9. Related Topics to Study Next
- Ayushman Bharat (PM-JAY + AAM) — IPHS is the quality backbone of AAMs.
- National Health Mission (NHM) — funding route for IPHS upgradation.
- National Health Accounts (NHA) — source of OOPE figures.
- National Health Policy 2017 — sets <30% OOPE and 2.5% of GDP public health spend targets.
- Health & Wellness Centres → Ayushman Arogya Mandirs renaming (2023).
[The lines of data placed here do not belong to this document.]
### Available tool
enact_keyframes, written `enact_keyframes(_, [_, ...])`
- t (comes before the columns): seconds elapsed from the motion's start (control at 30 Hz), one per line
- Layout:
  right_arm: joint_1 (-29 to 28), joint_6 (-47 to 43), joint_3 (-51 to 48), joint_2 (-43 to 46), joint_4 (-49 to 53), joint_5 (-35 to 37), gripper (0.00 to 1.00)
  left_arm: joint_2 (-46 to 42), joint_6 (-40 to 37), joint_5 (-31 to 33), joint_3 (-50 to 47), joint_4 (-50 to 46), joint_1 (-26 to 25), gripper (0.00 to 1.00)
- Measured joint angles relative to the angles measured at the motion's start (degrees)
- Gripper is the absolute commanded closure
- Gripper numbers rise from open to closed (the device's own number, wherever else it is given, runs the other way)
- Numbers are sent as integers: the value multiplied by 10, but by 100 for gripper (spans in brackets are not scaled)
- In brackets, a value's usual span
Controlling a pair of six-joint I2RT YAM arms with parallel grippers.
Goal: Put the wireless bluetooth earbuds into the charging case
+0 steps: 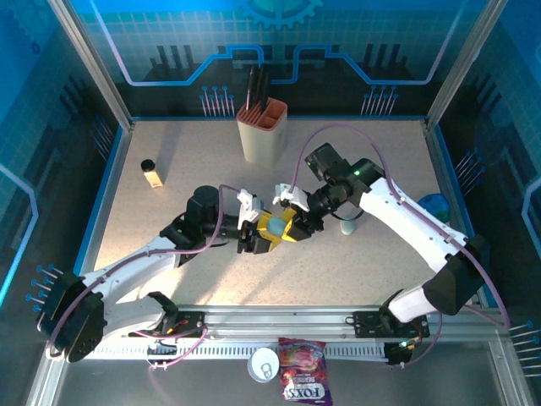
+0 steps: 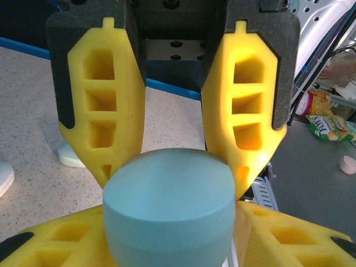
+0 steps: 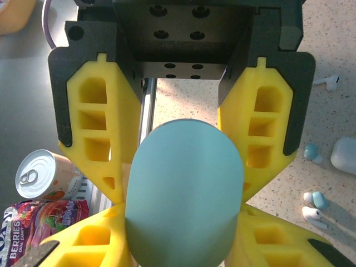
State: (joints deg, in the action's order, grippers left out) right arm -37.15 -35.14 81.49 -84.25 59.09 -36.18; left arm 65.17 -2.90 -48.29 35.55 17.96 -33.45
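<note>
Two claws are facing each other over the middle of the tabletop [image 1: 380,152], and the left claw [image 2: 175,181] and the right claw [image 3: 183,189] are each gripping the same pale teal charging case [image 3: 183,222] from opposite sides between yellow fingers [image 2: 105,111]. Several wireless bluetooth earbuds [image 3: 314,200], white and pale teal, are lying loose on the tabletop to the right of the claws, near a second pale case [image 3: 345,156] resting there.
</note>
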Motion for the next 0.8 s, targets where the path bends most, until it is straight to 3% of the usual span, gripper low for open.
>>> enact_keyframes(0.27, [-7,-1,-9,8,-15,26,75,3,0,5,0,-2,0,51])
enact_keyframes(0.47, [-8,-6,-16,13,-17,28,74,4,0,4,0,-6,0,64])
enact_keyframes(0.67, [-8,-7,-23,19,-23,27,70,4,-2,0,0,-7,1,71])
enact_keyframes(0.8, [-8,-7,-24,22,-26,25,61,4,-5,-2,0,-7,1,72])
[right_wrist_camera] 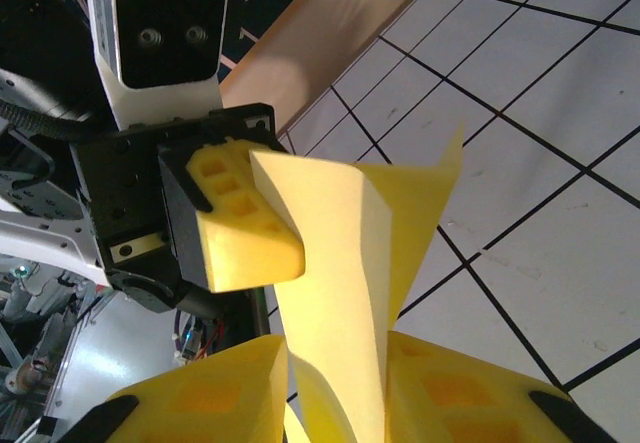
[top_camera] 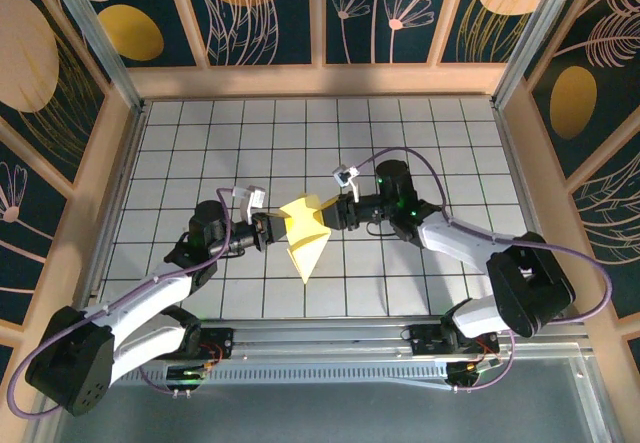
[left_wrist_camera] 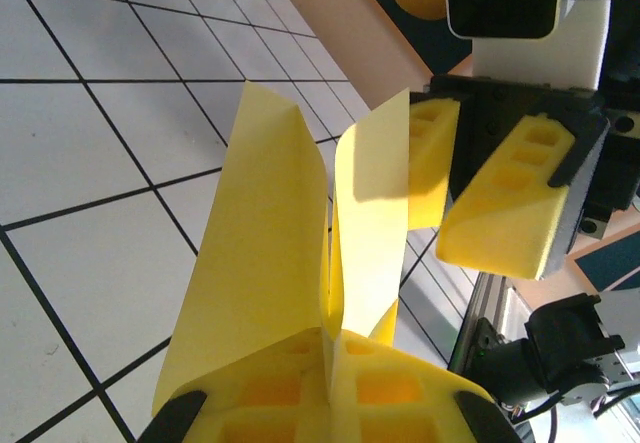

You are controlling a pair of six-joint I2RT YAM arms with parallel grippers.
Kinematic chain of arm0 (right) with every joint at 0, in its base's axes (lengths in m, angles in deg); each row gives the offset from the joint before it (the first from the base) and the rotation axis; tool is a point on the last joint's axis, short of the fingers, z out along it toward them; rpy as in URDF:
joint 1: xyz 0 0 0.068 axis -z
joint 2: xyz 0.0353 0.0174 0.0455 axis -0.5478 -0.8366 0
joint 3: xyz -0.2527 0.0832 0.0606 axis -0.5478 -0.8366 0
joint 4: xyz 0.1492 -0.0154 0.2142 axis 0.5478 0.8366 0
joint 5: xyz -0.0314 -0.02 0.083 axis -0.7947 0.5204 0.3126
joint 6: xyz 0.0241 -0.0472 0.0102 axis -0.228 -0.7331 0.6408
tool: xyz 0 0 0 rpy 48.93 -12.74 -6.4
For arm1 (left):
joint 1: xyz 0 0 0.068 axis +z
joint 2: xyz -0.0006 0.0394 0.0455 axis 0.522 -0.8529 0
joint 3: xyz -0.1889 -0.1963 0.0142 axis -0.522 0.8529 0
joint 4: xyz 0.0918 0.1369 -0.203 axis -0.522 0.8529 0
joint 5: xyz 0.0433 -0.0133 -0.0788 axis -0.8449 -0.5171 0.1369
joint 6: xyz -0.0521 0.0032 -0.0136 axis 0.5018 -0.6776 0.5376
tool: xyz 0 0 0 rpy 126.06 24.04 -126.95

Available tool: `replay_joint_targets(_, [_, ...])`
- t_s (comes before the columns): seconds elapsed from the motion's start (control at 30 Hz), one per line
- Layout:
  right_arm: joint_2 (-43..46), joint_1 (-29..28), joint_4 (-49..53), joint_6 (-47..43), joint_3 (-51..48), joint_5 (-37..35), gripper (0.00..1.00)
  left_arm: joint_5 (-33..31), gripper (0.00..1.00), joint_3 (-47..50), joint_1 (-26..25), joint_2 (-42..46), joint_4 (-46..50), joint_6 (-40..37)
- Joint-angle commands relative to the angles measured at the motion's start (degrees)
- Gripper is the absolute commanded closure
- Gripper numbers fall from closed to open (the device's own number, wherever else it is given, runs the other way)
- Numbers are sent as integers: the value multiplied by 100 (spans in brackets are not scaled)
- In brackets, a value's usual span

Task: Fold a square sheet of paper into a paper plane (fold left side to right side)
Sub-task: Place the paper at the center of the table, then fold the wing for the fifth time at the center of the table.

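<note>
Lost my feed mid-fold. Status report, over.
Left gripper shut on yellow paper. Right gripper straddles the paper, grip unclear. Nothing in the way.

sheet of paper (top_camera: 305, 231): 1, yellow, creased
grippers: 2, the left gripper (top_camera: 278, 231) at the sheet's left edge and the right gripper (top_camera: 335, 213) at its right edge
foam fingers (left_wrist_camera: 500, 213): 4, yellow, 2 on each side of the sheet
arms: 2, the left arm (top_camera: 150, 298) left of the sheet and the right arm (top_camera: 470, 243) right of it
wrist cameras (right_wrist_camera: 155, 33): 2, white, 1 on each side of the sheet
purple cables (top_camera: 405, 150): 2, 1 per arm
table (top_camera: 400, 133): 1, white grid tiles, under the sheet
</note>
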Motion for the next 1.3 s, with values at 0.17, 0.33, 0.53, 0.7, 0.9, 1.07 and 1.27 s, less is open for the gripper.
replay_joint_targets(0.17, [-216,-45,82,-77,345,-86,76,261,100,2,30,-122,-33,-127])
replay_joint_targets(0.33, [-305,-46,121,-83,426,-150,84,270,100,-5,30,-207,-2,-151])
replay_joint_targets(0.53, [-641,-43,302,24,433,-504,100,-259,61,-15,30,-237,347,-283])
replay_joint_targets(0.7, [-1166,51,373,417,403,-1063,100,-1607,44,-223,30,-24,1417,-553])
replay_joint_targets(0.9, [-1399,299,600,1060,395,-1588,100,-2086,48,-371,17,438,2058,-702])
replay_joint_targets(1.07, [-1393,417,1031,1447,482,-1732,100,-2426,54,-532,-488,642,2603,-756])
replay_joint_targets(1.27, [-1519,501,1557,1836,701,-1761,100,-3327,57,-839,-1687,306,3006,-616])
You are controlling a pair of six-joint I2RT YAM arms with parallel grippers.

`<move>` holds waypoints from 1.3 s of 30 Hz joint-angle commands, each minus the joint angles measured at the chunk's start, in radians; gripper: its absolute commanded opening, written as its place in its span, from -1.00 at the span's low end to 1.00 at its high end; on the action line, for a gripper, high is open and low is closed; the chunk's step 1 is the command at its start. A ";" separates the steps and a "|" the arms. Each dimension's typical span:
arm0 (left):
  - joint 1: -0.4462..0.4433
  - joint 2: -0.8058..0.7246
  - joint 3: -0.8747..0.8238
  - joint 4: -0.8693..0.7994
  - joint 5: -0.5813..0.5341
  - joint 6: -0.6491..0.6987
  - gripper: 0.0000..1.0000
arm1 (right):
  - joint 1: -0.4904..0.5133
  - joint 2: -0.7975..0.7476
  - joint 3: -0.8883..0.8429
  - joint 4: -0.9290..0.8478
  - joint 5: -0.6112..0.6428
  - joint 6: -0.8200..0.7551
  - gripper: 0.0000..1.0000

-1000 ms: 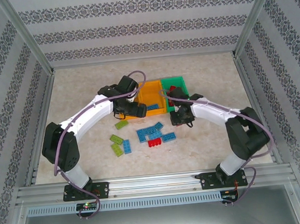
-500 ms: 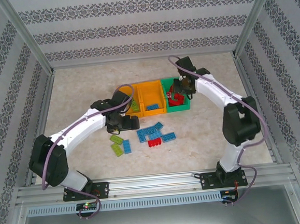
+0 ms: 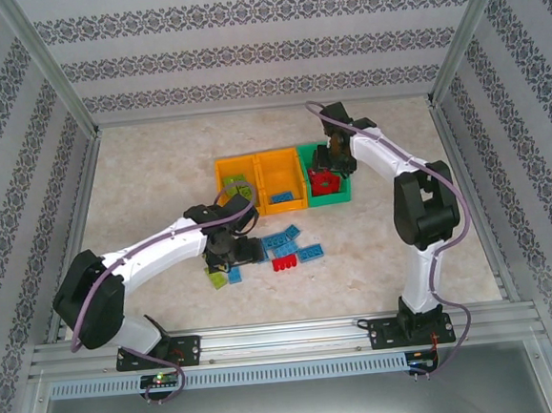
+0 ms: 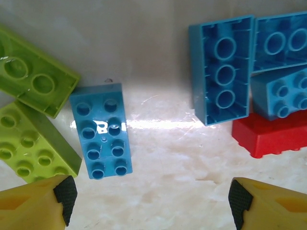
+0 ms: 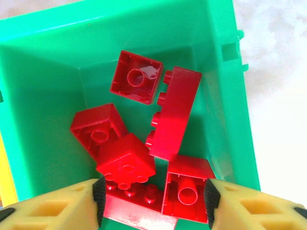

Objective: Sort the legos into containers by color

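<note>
The green bin [image 5: 48, 72] holds only red bricks [image 5: 175, 110], and the two bins [image 3: 278, 173] beside it are orange. On the beige, marble-veined table [image 3: 158, 168] lie blue bricks [image 4: 100, 132], lime green bricks [image 4: 33, 148] and a red brick [image 4: 268, 139]; the walls [image 3: 264, 50] show grey ornamental bands on white. The arms [image 3: 155, 249] are white with black joints.

Your right gripper [image 5: 154, 201] hangs over the green bin [image 5: 43, 86], yellow fingers [image 5: 57, 206] spread wide and gripping nothing. About six red bricks [image 5: 125, 163] lie jumbled on the bin's floor, touching and overlapping: some studs up, some hollow side up, one long brick on its side. Pale tabletop [image 5: 278, 120] shows just outside the bin's wall at picture right.
</note>
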State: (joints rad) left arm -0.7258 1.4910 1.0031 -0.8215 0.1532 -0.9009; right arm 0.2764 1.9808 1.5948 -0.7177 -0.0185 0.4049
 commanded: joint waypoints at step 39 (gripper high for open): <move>-0.058 0.319 0.103 0.045 -0.166 -0.001 -0.34 | -0.179 -0.299 -0.142 -0.005 -0.104 -0.018 0.43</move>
State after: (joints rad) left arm -0.7666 1.7695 1.0988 -0.7540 0.0166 -0.9176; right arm 0.1059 1.7161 1.4643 -0.7139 -0.1143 0.3962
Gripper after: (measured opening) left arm 0.354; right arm 0.711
- WHO SDG-3 — universal health coverage linkage.
- 15th Finance Commission health grants — local-body PHC strengthening.
- PM Ayushman Bharat Health Infrastructure Mission (PM-ABHIM) — capital infusion for CHC/PHC blocks.
10. Common Errors / Trap Areas
- IPHS is from MoHFW, not NITI Aayog / ICMR / NCDC.
- Latest revision is 2022, not 2012.
- Health & Wellness Centres are now Ayushman Arogya Mandirs (not Jan Aushadhi Kendras).
- OOPE figures pertain to 2021-22 NHA, released later; aspirants confuse them with NSSO consumption data.
- CHC covers 80k–1.2 lakh population (not 30k as for PHC); bed strength 30 (not 6).